- WHAT THE TASK REQUIRES
Give the listing again word for word. Leave every image out.

::::::

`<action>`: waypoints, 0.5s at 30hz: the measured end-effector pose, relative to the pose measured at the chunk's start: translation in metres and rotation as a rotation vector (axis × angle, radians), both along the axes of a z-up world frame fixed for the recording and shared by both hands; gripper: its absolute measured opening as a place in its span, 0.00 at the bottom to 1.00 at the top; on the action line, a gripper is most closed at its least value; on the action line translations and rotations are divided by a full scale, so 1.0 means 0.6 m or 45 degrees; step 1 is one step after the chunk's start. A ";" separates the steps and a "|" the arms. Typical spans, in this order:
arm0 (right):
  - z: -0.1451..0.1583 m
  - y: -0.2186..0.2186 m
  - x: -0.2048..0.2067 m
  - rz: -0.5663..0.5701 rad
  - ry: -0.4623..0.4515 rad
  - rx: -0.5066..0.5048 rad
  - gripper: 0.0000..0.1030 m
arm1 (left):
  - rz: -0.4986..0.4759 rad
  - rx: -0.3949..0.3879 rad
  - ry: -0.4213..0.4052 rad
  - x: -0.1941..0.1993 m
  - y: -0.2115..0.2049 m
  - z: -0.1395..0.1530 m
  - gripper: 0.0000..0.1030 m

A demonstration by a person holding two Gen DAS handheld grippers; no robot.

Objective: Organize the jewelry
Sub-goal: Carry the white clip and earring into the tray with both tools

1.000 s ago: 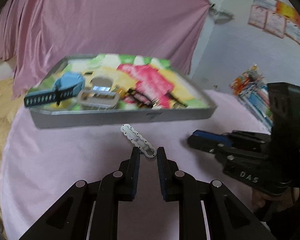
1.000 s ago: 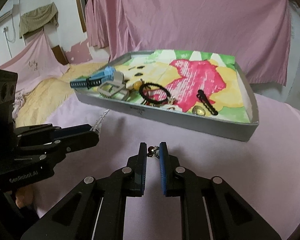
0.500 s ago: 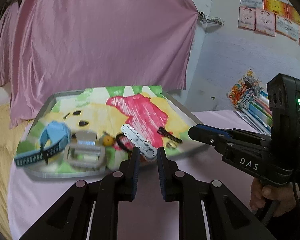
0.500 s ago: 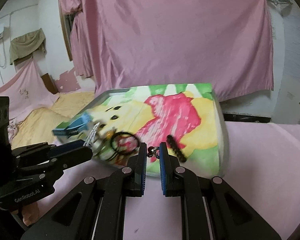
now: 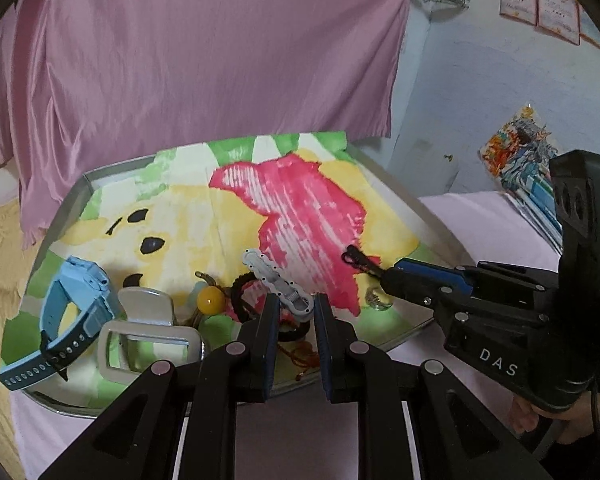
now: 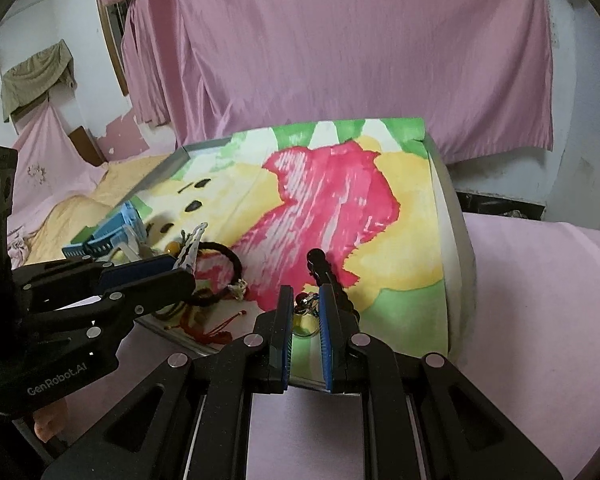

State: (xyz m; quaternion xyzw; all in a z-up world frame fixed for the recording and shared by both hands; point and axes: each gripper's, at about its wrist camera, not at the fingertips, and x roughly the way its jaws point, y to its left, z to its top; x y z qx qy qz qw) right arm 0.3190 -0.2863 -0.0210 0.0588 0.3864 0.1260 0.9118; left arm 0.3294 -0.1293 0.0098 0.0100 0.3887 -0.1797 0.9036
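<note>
While hovering over the near edge of the tray point(image 5: 112, 170): left gripper point(image 5: 293, 307) clenching one end of a white hair clip point(image 5: 276, 280), long axis pointing up and away toward the tray's middle; right gripper point(image 6: 305, 307) pinching a small dangling charm point(image 6: 306, 300) between nearly closed pads. Both loads hanging directly above the tray floor, just short of the black hair tie point(image 5: 246, 288) and black clip point(image 6: 326, 272). Release point lying straight below each tool; left hand nearer the crowded watch point(image 5: 76, 300) side, right nearer the bare side.

surface: pink-covered table point(image 5: 480, 216) | on it: metal tray point(image 6: 456, 224), book stack point(image 5: 532, 184)
</note>
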 end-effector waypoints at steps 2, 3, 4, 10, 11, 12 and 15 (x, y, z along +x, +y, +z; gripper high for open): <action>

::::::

- ANSWER SECTION
`<action>`: waypoints, 0.5s at 30hz: the measured end-effector pose, relative to the pose measured at the chunk's start: translation in metres and rotation as a rotation vector (axis × angle, radians), both along the axes of a z-up world frame fixed for the recording and shared by both hands; gripper: its absolute measured opening as a place in its span, 0.00 at the bottom to 1.00 at the top; on the action line, a gripper is most closed at its least value; on the action line translations and rotations are divided by a full scale, so 1.0 means 0.6 m or 45 degrees; step 1 is one step after the chunk's start. A ";" separates the steps and a "|" the arms. Typical spans, in this order:
arm0 (right):
  - z: -0.1451..0.1583 m
  - y: -0.2186..0.2186 m
  - x: -0.2048..0.2067 m
  - rz: -0.5663..0.5701 rad
  - ry: -0.4623..0.4515 rad
  - rx: -0.5066..0.5048 rad
  - gripper: 0.0000..0.1030 m
arm1 (left):
  - rz: -0.4986..0.4759 rad
  - rx: -0.3949..0.3879 rad
  - ry: -0.4213..0.4052 rad
  - x: -0.1941..0.1993 m
  - y: -0.2115..0.2049 m
  - z: -0.1395..0.1530 m
  - gripper: 0.0000..0.1030 m

A demonstration by a person holding two Gen DAS handheld grippers; no robot.

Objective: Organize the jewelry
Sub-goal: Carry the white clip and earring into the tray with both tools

1.000 s ago: 
1.000 s ago: 
0.500 s ago: 
0.500 s ago: 
now: 
now: 

State: (xyz m; quaternion xyzw; all in a z-up world frame fixed for the recording and shared by both hands; point and axes: each gripper's, at about its wrist camera, not at the fingertips, and x roughly the way its jaws point, y to its left, z to its top; x y z qx qy qz qw) right arm 0.3190 -0.2863 -0.0210 0.0588 0.3864 0.1260 0.9118; left arm 0.3294 -0.1293 0.0098 0.0100 0.3887 -0.1797 0.9036
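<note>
While hovering over the near edge of the tray point(image 5: 112, 170): left gripper point(image 5: 293, 307) clenching one end of a white hair clip point(image 5: 276, 280), long axis pointing up and away toward the tray's middle; right gripper point(image 6: 305, 307) pinching a small dangling charm point(image 6: 306, 300) between nearly closed pads. Both loads hanging directly above the tray floor, just short of the black hair tie point(image 5: 246, 288) and black clip point(image 6: 326, 272). Release point lying straight below each tool; left hand nearer the crowded watch point(image 5: 76, 300) side, right nearer the bare side.

surface: pink-covered table point(image 5: 480, 216) | on it: metal tray point(image 6: 456, 224), book stack point(image 5: 532, 184)
</note>
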 end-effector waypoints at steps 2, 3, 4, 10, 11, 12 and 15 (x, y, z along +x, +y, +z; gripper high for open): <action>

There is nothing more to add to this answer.